他用力一甩,将孙氏推开几步,同时弯腰去捡火折子。
苏晚禾家的灯也亮了起来。
她最近在研究一种新的豆制品,睡得本就浅,隐约听到作坊方向有异响,心中一紧,立刻披衣起身。
顾承煜也被惊动,他本就警觉,此刻眸色深沉,对苏晚禾道:“小心些,我和你一起去。”
苏晚禾顾不得许多,匆匆道:“你身子弱,别跟来!”说着便提着一盏灯笼,快步朝作坊奔去。

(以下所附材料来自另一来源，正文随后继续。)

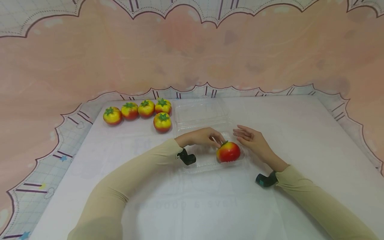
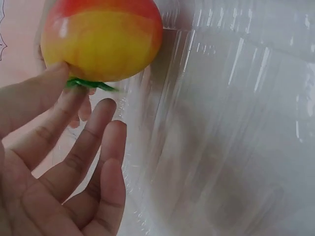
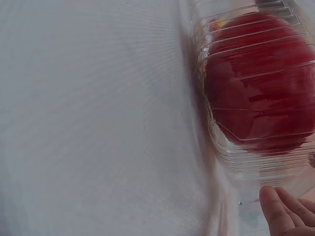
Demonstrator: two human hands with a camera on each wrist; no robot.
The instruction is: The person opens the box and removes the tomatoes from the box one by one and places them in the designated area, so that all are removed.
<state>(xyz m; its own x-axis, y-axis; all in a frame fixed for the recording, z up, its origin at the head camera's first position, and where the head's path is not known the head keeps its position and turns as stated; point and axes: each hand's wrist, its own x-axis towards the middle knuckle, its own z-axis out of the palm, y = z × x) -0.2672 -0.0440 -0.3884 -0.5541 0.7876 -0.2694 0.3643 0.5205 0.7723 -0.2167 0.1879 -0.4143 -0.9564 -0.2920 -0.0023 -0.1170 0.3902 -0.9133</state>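
Note:
A red-and-yellow tomato (image 1: 228, 152) with a green leafy top lies on its side at the right end of a clear plastic clamshell box (image 1: 204, 163). My left hand (image 1: 204, 136) reaches over the box and pinches the tomato at its green top, thumb and index finger around the leaves in the left wrist view. The other left fingers are loosely bent. Just right of the box, my right hand (image 1: 252, 138) hovers with relaxed fingers and holds nothing. In the right wrist view the tomato (image 3: 261, 83) shows red through the ribbed box wall, with the right fingertips (image 3: 270, 196) near its corner.
Several more tomatoes (image 1: 146, 109) with green tops stand at the back left of the white table (image 1: 300, 140), left of the box's raised lid (image 1: 201, 111). A patterned curtain (image 1: 192, 50) hangs behind. Each wrist carries a black camera mount (image 1: 186, 157).

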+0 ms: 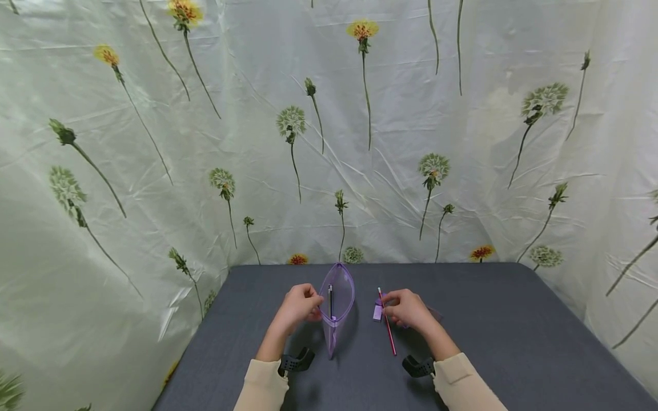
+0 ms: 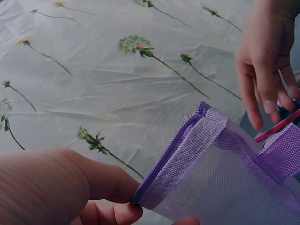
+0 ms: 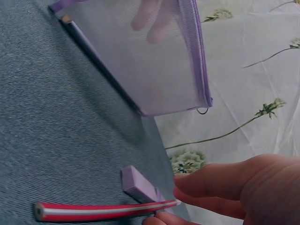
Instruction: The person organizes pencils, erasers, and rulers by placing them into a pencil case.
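A purple mesh zip pouch (image 1: 332, 334) stands upright on the table with its mouth gaping. My left hand (image 1: 300, 302) pinches the zipper edge (image 2: 161, 173) between thumb and finger. Inside the pouch are dark pencils (image 1: 330, 299), one lying along its bottom in the right wrist view. To the right of the pouch, my right hand (image 1: 406, 308) holds a red-and-white striped pencil (image 3: 103, 211) near its white-tipped end, with the fingertips partly hiding that end. Right beside the pencil lies a small lilac block (image 3: 138, 183), perhaps an eraser.
The dark grey table (image 1: 493, 342) reaches back to a pale curtain (image 1: 329, 142) printed with dandelions. Beneath and behind the right hand, a flat brownish item (image 1: 434, 313) and bits of purple show partly. A purple strap (image 2: 281, 152) sticks out from the pouch's side.
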A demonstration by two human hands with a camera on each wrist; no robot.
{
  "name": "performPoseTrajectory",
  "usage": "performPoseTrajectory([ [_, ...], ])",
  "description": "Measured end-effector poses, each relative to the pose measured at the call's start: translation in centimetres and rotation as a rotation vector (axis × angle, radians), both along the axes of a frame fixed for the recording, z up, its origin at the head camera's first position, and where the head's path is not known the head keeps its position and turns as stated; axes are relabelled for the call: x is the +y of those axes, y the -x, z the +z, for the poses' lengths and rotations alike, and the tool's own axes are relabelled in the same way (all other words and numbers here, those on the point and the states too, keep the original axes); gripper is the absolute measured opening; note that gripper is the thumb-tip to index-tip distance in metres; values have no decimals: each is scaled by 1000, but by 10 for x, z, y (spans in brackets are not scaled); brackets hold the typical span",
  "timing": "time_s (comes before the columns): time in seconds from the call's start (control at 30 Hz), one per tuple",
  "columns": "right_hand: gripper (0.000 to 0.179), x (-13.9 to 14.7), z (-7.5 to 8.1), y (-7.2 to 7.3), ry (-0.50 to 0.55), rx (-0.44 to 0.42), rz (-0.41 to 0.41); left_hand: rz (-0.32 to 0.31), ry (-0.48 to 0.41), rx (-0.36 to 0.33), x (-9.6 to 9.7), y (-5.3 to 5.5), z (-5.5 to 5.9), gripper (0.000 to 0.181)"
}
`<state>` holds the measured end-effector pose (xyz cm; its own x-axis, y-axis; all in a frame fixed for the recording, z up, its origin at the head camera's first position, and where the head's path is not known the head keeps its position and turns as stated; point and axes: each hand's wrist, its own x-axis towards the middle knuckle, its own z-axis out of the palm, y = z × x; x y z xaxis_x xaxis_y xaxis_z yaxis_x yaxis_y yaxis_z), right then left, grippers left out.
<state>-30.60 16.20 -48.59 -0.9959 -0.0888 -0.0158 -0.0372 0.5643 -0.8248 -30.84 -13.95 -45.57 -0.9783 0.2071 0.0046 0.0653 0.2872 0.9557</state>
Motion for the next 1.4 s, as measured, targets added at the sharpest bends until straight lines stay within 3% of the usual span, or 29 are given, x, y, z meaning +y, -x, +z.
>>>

她刚到作坊院门口,就看到林守诚正与一个蒙面人对峙,地上还散落着火折子和一滩油渍,空气中还弥漫着刺鼻的桐油味。
“孙氏?”苏晚禾厉声喝道。
孙氏见苏晚禾也来了,知道今日之事再无转圜余地,一股鱼死网破的狠劲涌了上来。
“苏晚禾!你这个贱人!都是你害的!”她尖叫着,声音凄厉。
趁着林守诚和苏晚禾都看向她的瞬间,孙氏猛地扑向旁边堆放的半成品干腐竹,那是作坊里最易燃的东西之一!
她腰间还藏着另一枚备用的火石!
“不好!”苏晚禾和林守诚同时惊呼。
孙氏动作极快,己经从怀里摸出火石,“刺啦”一声,火星迸溅,瞬间点燃了她手中抓着的一把干腐竹。
火苗“轰”地一下窜了起来!
“你去死吧!”孙氏面目狰狞,举着燃烧的腐竹就朝苏晚禾脸上砸去!
这一下若是砸实了,苏晚禾的脸定会毁容!
“晚禾小心!”林守诚目眦欲裂,想也不想,猛地将苏晚禾往旁边一推。
燃烧的腐竹擦着苏晚禾的鬓发而过,带着一股灼热的焦糊味。
而林守诚因为推开苏晚禾,自己却躲闪不及,那燃烧的腐竹束重重地砸在了他的左边胳膊上!
“滋啦——”
布料瞬间被烧焦,火苗舔舐着皮肉,一股焦臭味弥漫开来。
“啊!”林守诚闷哼一声,剧痛让他额头青筋暴起,但他没有退缩,反而忍痛一把抓住了孙氏持火的手腕,用力一拧。
“咔嚓!”骨骼错位的声音清晰可闻。
“啊——我的手!”孙氏发出杀猪般的惨叫,手中的火把脱手飞出,不偏不倚地落在了那堆浸了桐油的柴禾之上!
火借油势,油助火威!
“轰!”
一团巨大的火焰猛然升腾而起,迅速向西周蔓延,瞬间照亮了整个作坊,也映红了苏晚禾惊怒交加的脸庞!
“林大哥!”苏晚禾看到林守诚胳膊上迅速燎泡变形的伤口,心头一紧,怒火与担忧交织。
作坊,着火了!
林守诚的胳膊还在淌血,火势正以惊人的速度吞噬着她们的心血。
而孙氏,正抱着自己脱臼的手腕,在一旁怨毒地狂笑:“烧!烧死你们!都给我烧光!哈哈哈!”